Look, sometimes my castle can feel like a prison. It can be so mundane and, at the same time, so stressful. The kids aren’t the best conversationalists, unless you’re into My Little Pony, Teenage Mutant Ninja Turtles, play-doh, paw shaped clues, or zombies. The conversations are long winded but are anything but intellectually stimulating. They’re such lightweights, they’re no fun as drinking buddies. (for all you humor impaired readers, before you go calling CPS, that was A JOKE) The only thing that, aside from drinking wine over adult conversation, that I fantasize about is silence. Total silence. Not the kind of silence that makes your heart pound in your throat when you hear it, because the only explanation is that the kids are fucking shit up real bad or they are dead. I mean the relaxing silence that means you can pee or bathe with the bathroom door open because the silence is safe. I long for those times when I don’t have to drink a bottle of wine to relax enough to enjoy a glass of wine. I just want to sit in it. Unafraid. I want to do nothing but think random, pointless thoughts. The thoughts that usually pop up around 11PM when I’m laying my head down to go to sleep, but can’t because my brain has been saving up shit all day and opens the flood gates, resulting in me lying awake for hours, obsessing over what I should have said in the course of an argument 20 years ago.
So, here comes Mother’s Day! All over, husbands and children are preparing for Sunday. They’re going to get the same old shit they always get and moms are going to have to fake smile and act like they are so excited about the cliche gestures and bullshit gifts. Stop listening to Hallmark. Don’t listen to the television. Don’t let the radio DJ tell you what I want. Tell your friend or the neighbor or anyone else that gives you advice to cram it in their cram hole. Get off teh Google. All wrong. Now, I want you to listen to ME. I’ll explain some dos and don’ts for this Mother’s Day. Pull up a chair:
– Buy flowers. This also applies to birthdays and anniversaries.** This is a colossal waste of money, for starters. Why, why, why, are you going to spend $100 on a gift, so that I can watch it die over the next week? I can’t wear it. They serve no real purpose. As it dies, the leaves and petals wilt and fall off and, want to know what that “gift” has turned into? Another fucking thing I have to clean up. Thanks.

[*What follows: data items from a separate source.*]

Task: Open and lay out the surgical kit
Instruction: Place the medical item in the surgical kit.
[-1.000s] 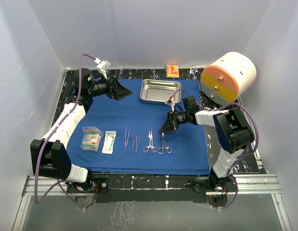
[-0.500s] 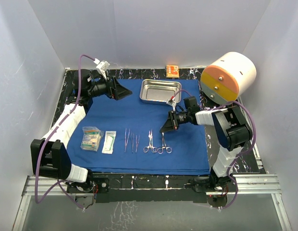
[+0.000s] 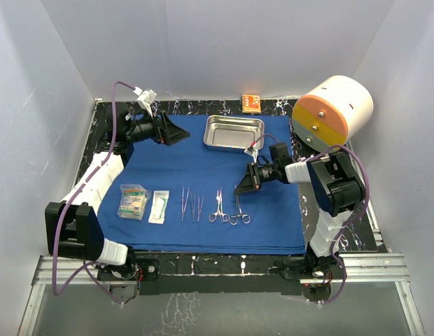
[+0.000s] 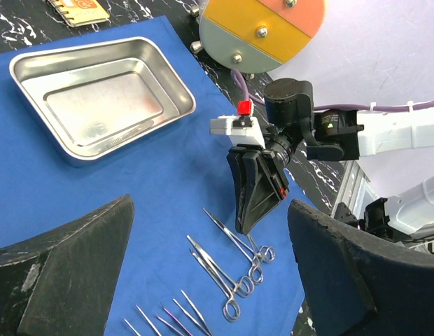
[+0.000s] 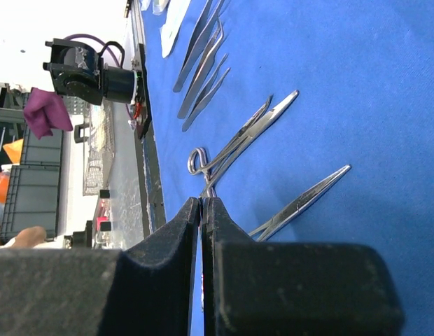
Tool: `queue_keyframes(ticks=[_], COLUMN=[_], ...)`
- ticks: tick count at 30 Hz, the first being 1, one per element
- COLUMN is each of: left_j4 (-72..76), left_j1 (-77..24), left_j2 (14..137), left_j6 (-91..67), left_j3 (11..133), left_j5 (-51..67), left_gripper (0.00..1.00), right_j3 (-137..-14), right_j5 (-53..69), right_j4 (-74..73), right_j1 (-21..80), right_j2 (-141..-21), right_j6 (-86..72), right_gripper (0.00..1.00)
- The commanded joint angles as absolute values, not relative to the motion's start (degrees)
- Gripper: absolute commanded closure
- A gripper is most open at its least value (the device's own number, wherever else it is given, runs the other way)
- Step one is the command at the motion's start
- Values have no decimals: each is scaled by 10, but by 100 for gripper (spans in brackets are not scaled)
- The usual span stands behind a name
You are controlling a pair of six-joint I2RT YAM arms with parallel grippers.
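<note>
Right end effector (image 3: 239,189): I see its fingers pressed together with nothing between them, tip pointing down at the cloth.
Clamps (image 3: 229,208): two lie side by side on the cloth, just on the near side of that tip. The wrist view puts a ring handle right at the fingertips, and I cannot tell whether they touch.
Left end effector (image 3: 178,133): spread wide and holding nothing, over the far left part of the cloth, well apart from the instruments.
Forceps (image 3: 191,205): a short row just left of the clamps.
Packets (image 3: 133,201): two, left of the forceps.
Steel tray (image 3: 233,132): upright at the far edge of the cloth, nothing in it that I can see.
Blue cloth wrap (image 3: 203,168): spread flat, carrying everything above.
Bench (image 3: 283,106): black with white marbling, showing around the cloth.
Room: plain white walls; a white-and-orange cylinder (image 3: 332,112) at far right, a small orange box (image 3: 251,103) beyond the tray.
</note>
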State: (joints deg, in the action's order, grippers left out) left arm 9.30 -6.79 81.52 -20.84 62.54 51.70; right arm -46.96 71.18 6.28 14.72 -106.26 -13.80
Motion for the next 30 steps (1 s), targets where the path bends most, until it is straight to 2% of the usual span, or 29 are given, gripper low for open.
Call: queue_keyframes(ticks=[1,30], left_j4=[115,140], left_j1=[-62,-56], left_j2=[787,787], left_j6=[-216,-239], left_j3=[623,610], left_j5=[532,539], left_gripper=[10,9], right_j3=[-471,-499], right_j5=[732,717], right_j4=[94,39], right_j1=[142,138], right_j2=[-1072,-1116], right_j6=[-149,-108], right_gripper=[100,85])
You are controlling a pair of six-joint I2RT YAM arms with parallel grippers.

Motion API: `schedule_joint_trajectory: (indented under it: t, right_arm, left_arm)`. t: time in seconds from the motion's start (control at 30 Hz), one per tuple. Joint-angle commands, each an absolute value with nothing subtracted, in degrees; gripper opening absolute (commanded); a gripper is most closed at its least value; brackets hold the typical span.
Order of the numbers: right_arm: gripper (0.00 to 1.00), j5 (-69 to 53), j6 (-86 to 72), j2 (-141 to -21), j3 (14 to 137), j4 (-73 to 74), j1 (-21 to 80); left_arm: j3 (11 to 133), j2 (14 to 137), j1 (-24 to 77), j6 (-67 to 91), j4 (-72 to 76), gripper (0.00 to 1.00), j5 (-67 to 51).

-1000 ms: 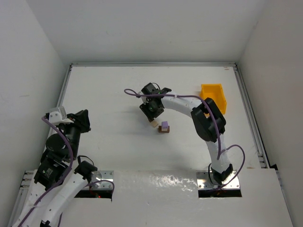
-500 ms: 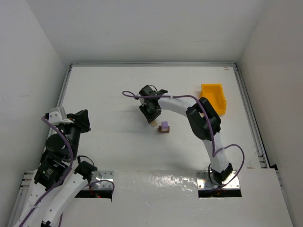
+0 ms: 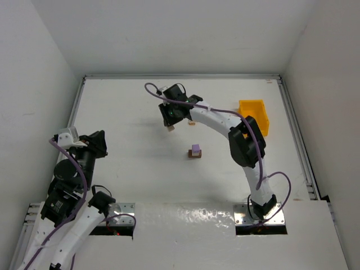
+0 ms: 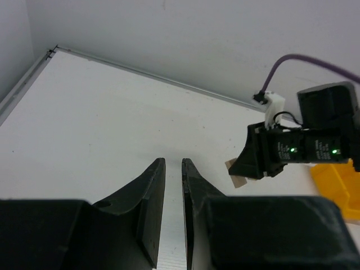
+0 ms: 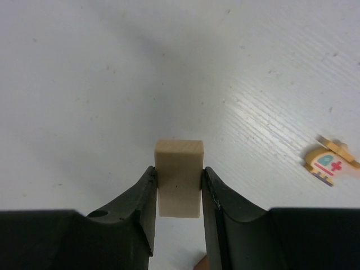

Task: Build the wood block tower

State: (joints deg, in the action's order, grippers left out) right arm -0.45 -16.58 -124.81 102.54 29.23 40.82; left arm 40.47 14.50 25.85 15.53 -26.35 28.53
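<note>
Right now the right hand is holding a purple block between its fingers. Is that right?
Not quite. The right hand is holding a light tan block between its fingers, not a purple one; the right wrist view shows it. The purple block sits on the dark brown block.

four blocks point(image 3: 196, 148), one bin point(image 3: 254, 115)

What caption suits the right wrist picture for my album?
Right claw gripping a light tan rectangular wooden block, a small red-cross-painted tan piece lying on the white table.
</note>
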Motion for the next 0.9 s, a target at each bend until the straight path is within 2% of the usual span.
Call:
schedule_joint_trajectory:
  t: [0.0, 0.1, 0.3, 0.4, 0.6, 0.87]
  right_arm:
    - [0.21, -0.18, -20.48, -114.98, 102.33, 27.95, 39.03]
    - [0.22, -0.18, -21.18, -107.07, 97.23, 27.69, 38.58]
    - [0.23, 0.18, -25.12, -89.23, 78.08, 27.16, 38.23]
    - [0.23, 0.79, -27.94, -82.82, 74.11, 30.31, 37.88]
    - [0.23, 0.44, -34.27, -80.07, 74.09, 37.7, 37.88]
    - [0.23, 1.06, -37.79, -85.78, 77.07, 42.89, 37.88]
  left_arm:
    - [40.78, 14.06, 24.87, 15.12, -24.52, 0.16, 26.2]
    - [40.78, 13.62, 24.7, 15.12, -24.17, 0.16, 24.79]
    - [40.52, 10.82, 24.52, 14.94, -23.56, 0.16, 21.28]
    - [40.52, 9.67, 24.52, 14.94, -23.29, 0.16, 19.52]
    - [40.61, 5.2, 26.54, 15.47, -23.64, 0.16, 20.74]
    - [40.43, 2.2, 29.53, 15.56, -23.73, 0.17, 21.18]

– Buy clothes or shoes. Unless you have been instructed specifically exactly what to purchase and what size, do NOT attempt this purchase. For starters, it’s very likely your style palette is very different from hers. Second, if you don’t know the correct size, beyond a shadow of a doubt, you’re playing with fire, son. Don’t think that you can just walk into her closet and grab something to get her size. Are you fucking new here? Unless she has never gained a pound during pregnancy, this is NOT a reliable system. Those pants may be the right size or they may be that pair she is hoping to fit into one day, probably in vain, or, worse, they’re her fat pants that she wore while pregnant, when she was too big for her own clothes but too small for maternity or the ones that she wore right after giving birth when she didn’t want to wear maternity. It’s a crap shoot. Walk away from this idea if you value your life.
– Get her a gym membership. Even if she has expressed a desire to join a gym, you DO NOT give a woman a gym membership as a gift. EVER! You might as well call her “Bessy”, throw some hay at her and start trying to milk her.

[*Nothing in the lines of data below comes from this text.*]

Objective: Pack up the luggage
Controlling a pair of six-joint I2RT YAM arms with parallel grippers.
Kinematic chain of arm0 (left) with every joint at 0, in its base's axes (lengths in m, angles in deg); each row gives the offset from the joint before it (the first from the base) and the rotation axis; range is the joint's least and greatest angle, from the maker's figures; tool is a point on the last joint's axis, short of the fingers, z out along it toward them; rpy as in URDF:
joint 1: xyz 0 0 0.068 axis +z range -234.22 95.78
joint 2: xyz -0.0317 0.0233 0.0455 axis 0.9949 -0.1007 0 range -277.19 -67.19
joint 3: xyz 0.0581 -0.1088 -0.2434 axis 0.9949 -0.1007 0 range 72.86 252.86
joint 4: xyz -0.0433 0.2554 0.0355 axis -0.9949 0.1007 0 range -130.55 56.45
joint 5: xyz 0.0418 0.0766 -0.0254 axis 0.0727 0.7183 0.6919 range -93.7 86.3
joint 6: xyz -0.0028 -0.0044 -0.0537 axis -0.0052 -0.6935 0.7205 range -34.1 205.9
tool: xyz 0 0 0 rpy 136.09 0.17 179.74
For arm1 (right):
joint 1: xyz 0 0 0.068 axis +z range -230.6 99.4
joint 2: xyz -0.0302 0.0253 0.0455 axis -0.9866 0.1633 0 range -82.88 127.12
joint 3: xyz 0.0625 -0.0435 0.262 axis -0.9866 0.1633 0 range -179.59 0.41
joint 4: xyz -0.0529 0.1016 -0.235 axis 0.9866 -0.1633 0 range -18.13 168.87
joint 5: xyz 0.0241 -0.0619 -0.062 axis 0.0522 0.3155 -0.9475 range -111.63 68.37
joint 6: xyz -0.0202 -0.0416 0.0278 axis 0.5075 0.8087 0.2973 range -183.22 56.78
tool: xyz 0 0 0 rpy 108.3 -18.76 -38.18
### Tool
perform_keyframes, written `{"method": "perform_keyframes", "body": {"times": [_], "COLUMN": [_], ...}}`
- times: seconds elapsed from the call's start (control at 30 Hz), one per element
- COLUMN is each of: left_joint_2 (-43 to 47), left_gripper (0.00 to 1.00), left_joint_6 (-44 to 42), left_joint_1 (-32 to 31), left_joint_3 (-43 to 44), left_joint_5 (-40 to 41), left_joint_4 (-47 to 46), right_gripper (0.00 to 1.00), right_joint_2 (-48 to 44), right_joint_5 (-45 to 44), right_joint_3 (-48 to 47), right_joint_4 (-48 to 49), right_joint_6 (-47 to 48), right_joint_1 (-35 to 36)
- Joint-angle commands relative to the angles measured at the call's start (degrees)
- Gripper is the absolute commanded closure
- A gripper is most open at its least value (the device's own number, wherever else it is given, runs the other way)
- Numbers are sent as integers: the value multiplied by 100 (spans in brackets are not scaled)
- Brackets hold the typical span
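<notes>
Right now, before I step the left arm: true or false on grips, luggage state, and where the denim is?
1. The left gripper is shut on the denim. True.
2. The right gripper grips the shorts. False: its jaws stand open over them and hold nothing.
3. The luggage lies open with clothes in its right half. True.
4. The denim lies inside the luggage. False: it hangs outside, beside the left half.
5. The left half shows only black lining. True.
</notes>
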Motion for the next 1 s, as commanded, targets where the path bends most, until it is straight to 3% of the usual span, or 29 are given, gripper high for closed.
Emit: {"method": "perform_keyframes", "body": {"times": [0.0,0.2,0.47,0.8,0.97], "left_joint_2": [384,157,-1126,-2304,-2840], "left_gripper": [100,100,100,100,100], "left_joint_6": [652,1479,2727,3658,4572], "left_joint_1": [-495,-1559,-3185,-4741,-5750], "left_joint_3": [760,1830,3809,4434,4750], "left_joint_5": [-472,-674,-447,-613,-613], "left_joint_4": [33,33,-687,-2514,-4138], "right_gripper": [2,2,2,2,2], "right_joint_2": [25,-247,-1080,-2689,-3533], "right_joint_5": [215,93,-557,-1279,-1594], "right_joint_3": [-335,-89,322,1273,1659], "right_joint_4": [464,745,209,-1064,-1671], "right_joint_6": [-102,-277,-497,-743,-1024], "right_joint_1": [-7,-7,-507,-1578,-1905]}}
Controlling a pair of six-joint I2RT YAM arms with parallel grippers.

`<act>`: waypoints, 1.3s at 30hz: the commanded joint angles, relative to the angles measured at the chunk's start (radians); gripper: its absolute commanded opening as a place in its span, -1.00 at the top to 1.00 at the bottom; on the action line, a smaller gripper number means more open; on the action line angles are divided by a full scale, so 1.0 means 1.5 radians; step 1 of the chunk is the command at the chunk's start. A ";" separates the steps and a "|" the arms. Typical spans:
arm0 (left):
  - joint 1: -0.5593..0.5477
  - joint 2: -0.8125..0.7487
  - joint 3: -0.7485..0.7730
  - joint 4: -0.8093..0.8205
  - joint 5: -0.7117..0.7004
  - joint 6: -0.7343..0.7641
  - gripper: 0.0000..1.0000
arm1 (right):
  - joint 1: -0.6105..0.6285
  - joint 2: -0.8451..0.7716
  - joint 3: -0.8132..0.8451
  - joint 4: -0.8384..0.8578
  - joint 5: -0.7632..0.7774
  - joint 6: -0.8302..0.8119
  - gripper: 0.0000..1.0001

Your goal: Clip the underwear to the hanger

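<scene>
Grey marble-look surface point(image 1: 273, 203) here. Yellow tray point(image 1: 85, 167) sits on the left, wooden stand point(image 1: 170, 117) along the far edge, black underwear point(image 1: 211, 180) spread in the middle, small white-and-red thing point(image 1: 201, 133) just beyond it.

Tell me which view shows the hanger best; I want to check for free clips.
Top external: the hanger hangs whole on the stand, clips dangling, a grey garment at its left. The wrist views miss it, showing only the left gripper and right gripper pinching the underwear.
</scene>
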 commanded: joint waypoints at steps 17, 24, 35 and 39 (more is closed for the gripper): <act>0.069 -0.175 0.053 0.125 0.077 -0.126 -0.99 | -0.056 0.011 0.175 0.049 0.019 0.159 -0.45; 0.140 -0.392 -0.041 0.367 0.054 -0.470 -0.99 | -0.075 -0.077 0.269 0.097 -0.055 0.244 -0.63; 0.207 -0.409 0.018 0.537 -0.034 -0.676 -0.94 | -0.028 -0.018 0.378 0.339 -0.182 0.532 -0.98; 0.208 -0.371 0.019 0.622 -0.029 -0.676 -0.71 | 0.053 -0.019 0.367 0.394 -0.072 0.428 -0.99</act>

– Gift her cleaning gear/appliances. Yeah, I think that washer/dryer set with the steamer and drying table is pretty sweet. If you get me that as a gift, I’m going turn all of your shit pink and teeny tiny. Mark my words.
– Make a huge breakfast surprise. Unless you’re going to clean it up, which we all know you’re not. You’re really just dicking me with this “gift”. Serve me Shipley’s donuts in bed.
– Take the kids. Out of the house. Away. For HOURS. Maybe even the day. Hell, the weekend! That’s all. Best gift ever. Here is what I’m going to do while you and the kids are gone:
Not a fucking thing.
As a bonus, while I’m doing nothing, I’m going to do crazy things like:
– Eat all my meals and snacks without having to share a single bite or solitary sip of my drinks.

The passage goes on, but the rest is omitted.